Climate Change and National Parks: A Survival Guide for a Warming World -- Northern Flying Squirrel and other Threatened Mammals

August 17, 2009

The Northern Red Squirrel could cope with climate change by relying on corridors such as the Appalachian Trail. Maryland Department of Natural Resources photo.

Editor's note: This is the eighth excerpt from the National Parks Conservation Association's latest report on how climate change is impacting national parks. This section focuses on how corridors such as the Appalachian Trail can help species cope with climate change. The entire report can be found at this page.

The climate is not static. Ice ages come and go, pushing rivers of ice south and then pulling them back north across continents as temperatures and snowfalls rise and fall. Animal and plant species either stay ahead of these icy incursions and adapt, or perish. After the glaciers retreat, the plant and animal species that have shifted geographically sometimes remain in their new locations. But when climate change unfolds relatively quickly, as we are seeing today, many animals — like the northern flying squirrel — may not be able to stay ahead of the curve.

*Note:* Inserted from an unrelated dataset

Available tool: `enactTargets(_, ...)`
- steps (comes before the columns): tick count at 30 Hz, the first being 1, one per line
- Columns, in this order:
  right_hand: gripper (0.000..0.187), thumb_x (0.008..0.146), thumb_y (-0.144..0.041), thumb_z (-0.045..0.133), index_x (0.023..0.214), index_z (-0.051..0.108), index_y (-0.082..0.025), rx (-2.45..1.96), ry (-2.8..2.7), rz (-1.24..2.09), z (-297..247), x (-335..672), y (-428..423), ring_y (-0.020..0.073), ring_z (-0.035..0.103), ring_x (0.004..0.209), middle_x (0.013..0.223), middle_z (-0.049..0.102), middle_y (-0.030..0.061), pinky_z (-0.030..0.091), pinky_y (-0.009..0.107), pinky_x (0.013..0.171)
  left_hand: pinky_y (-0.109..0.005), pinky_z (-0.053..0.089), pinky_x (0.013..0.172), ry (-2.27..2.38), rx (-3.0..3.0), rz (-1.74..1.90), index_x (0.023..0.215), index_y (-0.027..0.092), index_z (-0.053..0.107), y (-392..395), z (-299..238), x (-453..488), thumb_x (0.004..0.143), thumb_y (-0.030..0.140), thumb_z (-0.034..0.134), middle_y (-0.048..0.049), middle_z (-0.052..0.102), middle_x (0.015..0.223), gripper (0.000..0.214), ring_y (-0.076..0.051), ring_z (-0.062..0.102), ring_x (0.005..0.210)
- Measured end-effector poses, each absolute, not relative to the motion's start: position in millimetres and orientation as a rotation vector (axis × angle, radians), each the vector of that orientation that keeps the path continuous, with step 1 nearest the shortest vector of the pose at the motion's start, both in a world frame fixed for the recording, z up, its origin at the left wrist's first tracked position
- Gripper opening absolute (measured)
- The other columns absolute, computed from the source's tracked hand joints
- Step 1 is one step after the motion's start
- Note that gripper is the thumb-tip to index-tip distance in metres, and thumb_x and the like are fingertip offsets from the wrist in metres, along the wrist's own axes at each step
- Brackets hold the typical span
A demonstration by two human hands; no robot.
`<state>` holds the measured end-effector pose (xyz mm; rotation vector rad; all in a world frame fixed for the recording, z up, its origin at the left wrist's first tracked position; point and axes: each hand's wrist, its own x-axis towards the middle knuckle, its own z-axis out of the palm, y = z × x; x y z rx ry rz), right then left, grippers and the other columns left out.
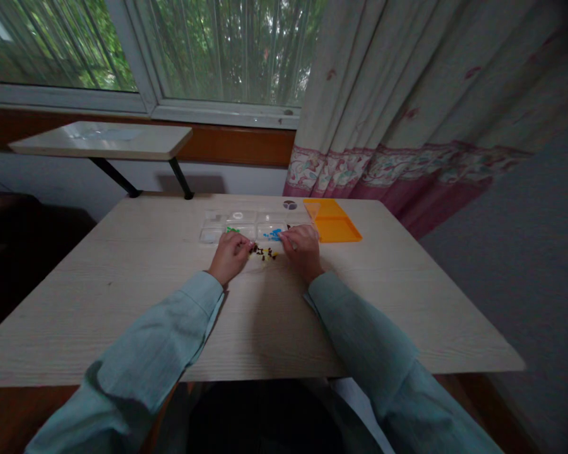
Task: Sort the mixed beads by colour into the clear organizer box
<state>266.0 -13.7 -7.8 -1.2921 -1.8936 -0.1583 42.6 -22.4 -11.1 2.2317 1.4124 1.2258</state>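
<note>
On the table lies a loose pile of small dark and yellow pieces [266, 253], too small to name. My left hand [231, 256] is at the pile's left edge, thumb and fingers pinched together near some dark pieces. My right hand [303, 251] is over the near right part of a clear compartment tray [208, 236], its fingers also pinched; what they hold, if anything, I cannot make out. One compartment contains blue pieces [273, 234], close to my right fingertips. Green pieces [233, 230] lie in another compartment, behind my left hand. The right hand partly hides dark pieces in the tray.
An orange open case [338, 228] lies right of the tray. Behind the tray is a dark round sticker or disc [289, 205]. A small raised shelf [146, 142] stands at the back left of the wooden table [123, 277]. A curtain [360, 126] hangs behind.
</note>
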Motion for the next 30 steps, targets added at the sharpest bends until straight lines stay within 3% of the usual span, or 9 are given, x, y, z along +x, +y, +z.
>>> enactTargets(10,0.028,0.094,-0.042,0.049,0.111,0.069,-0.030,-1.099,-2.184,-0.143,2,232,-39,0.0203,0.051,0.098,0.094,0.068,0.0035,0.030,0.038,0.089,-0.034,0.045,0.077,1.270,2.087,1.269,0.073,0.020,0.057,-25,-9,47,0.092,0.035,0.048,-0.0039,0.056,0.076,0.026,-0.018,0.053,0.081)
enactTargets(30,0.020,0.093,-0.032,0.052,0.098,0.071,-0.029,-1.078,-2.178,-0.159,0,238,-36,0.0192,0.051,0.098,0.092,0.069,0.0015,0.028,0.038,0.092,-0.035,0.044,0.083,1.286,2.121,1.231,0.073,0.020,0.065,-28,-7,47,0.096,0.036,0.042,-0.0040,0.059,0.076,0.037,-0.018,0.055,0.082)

Geographic shifts of living communities can be seen at Great Smoky Mountains National Park along the Tennessee-North Carolina border. Hike toward the park’s mountaintops and you’ll find a geographically unusual spruce-fir ecosystem that took hold there about 10,000 years ago when the glaciers of the Wisconsin Ice Age retreated. In the highest and coolest of the Smokies’ elevations there are many plant species that today are more commonly found nearly 1,000 miles to the north in the boreal forests of Maine and Canada. But what will these species do in response to the prospect of higher temperatures resulting from accelerated unnatural climate change? Where will they go? Where can they go? Some species’ ranges have already altered in response to climate change. Some have been pushed to higher elevations or latitudes by a warming climate, while others have expanded into newly hospitable territory.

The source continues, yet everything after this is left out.